NOW THEREFORE, in consideration of the premises and for other
good and valuable consideration, the receipt and sufficiency of which
are hereby acknowledged, the parties agree as follows:
1. Each of Messrs. Awan, Phalon, Bregman, Martindale agrees that from the
date hereof until after September 30, 2000, he will not, nor will he
permit any of his assigns, affiliates or associates (such terms as used
throughout this Standstill Agreement having the same meaning as
ascribed to them under the Exchange Act and the Securities Act,
including rules and regulations promulgated thereunder), from and after
the date that such person becomes an assign, affiliate or associate
unless in any such case specifically approved by the Board of Directors
of the Company to:
(a) participate in the formation or encourage the formation of,
or join, or in any way participate with, any "person" (as
such term is used in Section 13(d)(3) of the Exchange Act
and Section 2(2) of the Securities Act of 1933 (the
"Securities Act"), such term to have such meaning throughout
this agreement) that owns or seeks to acquire record or
beneficial ownership of Company Common Stock or any
securities convertible into, exchangeable for or exercisable
for the Company's Common Stock (all such securities and the
Company Common Stock, collectively, "Company Voting
Securities");
(b) solicit, or participate in any "solicitation" of "proxies" or
become a "participant" in any "election contest" (as such
terms are defined or used in Regulation 14A under the Exchange
Act, these terms to have such meanings throughout this
agreement) with respect to the Company;
(c) initiate, propose or otherwise solicit stockholders for the
approval of one or more stockholder proposals with respect to
the Company or induce any other person to initiate any such
stockholder proposal;
(d) seek to place any person not nominated by the Board of
Directors on the Board of Directors of the Company or seek to
have called any meeting of the stockholders of the Company;
(e) deposit any Company Voting Securities in a voting trust or
subject them to a voting agreement or other agreement or
arrangement or arrangement with respect to the voting of such
Company Voting Securities;
(f) otherwise act, alone or in concert with others, to seek to
control or influence the management, Board of Directors,
policies or affairs of the Company or solicit, propose, seek
to effect or negotiate with any person with respect to any
form of transaction or investment, business combination or
other extraordinary transaction with the Company or any of its
subsidiaries or any restructuring, recapitalization, similar
transaction or other transaction not in the ordinary course of
business with respect to the Company or any of its
subsidiaries, or solicit, make or propose or negotiate with
any other person with respect to, or announce an intent to
make, any tender offer or exchange offer for any securities of
the Company or any of its subsidiaries unless requested to do
so by the Board of Directors of the Company, or publicly
disclose an intent, purpose, plan or proposal with respect to
the Company, any of its subsidiaries or any securities or
assets of the Company or any of its subsidiaries, that would
violate the provisions of this agreement, or assist,
participate in, facilitate or solicit any effort or attempt by
any person to do so or seek to do any of the foregoing;
(g) solicit any of the current officers or employees of the
Company or have any discussions with any employee regarding
cessation of employment with the Company, so long as they are
employed by the Company; or
(h) make any public request to waive any provision of this
Agreement or to permit the taking of any action specified
herein;
(i) provided, however, that nothing in this Agreement shall be
deemed to prevent Xx.
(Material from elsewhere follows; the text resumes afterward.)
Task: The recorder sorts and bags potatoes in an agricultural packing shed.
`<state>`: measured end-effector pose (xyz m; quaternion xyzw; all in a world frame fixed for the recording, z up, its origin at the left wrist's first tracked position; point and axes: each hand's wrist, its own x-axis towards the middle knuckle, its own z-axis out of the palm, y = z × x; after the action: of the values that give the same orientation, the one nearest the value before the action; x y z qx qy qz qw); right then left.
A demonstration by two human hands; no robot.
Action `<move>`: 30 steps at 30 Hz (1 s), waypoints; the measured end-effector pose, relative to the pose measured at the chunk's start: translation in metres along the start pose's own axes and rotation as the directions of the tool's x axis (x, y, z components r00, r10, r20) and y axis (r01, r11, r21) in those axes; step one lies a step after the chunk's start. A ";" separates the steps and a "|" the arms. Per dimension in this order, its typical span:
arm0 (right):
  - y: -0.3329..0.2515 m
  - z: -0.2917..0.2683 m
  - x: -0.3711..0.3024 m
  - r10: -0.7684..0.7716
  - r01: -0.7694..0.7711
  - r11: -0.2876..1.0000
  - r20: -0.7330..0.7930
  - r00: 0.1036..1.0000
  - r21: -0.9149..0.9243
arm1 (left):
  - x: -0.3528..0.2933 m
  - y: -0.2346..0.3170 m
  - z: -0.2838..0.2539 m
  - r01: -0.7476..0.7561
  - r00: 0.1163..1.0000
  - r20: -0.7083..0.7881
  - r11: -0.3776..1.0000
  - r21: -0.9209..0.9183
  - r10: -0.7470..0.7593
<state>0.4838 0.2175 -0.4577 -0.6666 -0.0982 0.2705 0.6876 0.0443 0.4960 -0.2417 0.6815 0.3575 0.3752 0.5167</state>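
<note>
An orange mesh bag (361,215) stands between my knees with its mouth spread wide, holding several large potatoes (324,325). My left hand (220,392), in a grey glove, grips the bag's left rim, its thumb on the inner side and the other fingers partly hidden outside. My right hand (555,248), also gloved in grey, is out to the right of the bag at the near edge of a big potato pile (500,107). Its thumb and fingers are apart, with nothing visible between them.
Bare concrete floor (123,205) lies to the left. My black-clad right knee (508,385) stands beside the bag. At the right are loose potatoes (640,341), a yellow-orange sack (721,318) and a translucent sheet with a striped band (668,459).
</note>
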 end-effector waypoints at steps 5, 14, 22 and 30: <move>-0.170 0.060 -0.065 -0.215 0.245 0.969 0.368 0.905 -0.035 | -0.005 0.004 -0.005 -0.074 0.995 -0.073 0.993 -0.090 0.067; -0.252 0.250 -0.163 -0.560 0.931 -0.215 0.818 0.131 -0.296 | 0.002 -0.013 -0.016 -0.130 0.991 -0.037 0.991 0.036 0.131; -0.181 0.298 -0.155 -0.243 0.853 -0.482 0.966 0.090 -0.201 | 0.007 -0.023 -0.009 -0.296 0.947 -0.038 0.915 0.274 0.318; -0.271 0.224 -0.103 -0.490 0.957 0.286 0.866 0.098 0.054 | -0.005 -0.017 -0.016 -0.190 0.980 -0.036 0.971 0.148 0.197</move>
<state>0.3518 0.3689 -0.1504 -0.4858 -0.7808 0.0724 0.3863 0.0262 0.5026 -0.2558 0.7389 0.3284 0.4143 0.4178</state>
Xxxx or Xx. Xxxxx from taking such
actions as are within the scope of their roles as members of
the TCC Board of Directors as long as such actions are
consistent with any vote or direction of the TCC Board of
Directors.
2. Each of Messrs. Awan, Phalon, Bregman, Martindale further agrees that, from
the date hereof until after September 30, 2000, he will vote all Company Voting
Securities owned or controlled, directly or indirectly, by him (of record,
beneficially or otherwise), whether currently or hereafter owned, acquired or
controlled, for and in favor of (i) all Board nominees, and (ii) all proposals
(or Company opposition to proposals), each as approved in advance by the
Company's Board of Directors, as the same are presented to stockholders from
time to time, whether or not at a meeting of stockholders. Nothing herein shall
apply to or for Company Voting Securities held by Martindale in or through
non-affiliate, third party investment or brokerage accounts controlled or
managed by Martindale as to which he does not have discretionary or appointive
voting authority, provided that Martindale shall not seek to influence the
beneficial owners of such Company Voting Securities to vote against any Board
nominees or Board-supported proposals (or Company opposition to proposals).
3. Each of Messrs. Awan, Phalon, Bregman, Martindale agrees that any action or
omission by any assign, affiliate, associate or representative of his which, if
committed by him, would constitute a breach hereof by him shall also constitute
a breach hereof by him for which he and such assign, affiliate, associate or
representative, as the case may be, shall be jointly and severally responsible.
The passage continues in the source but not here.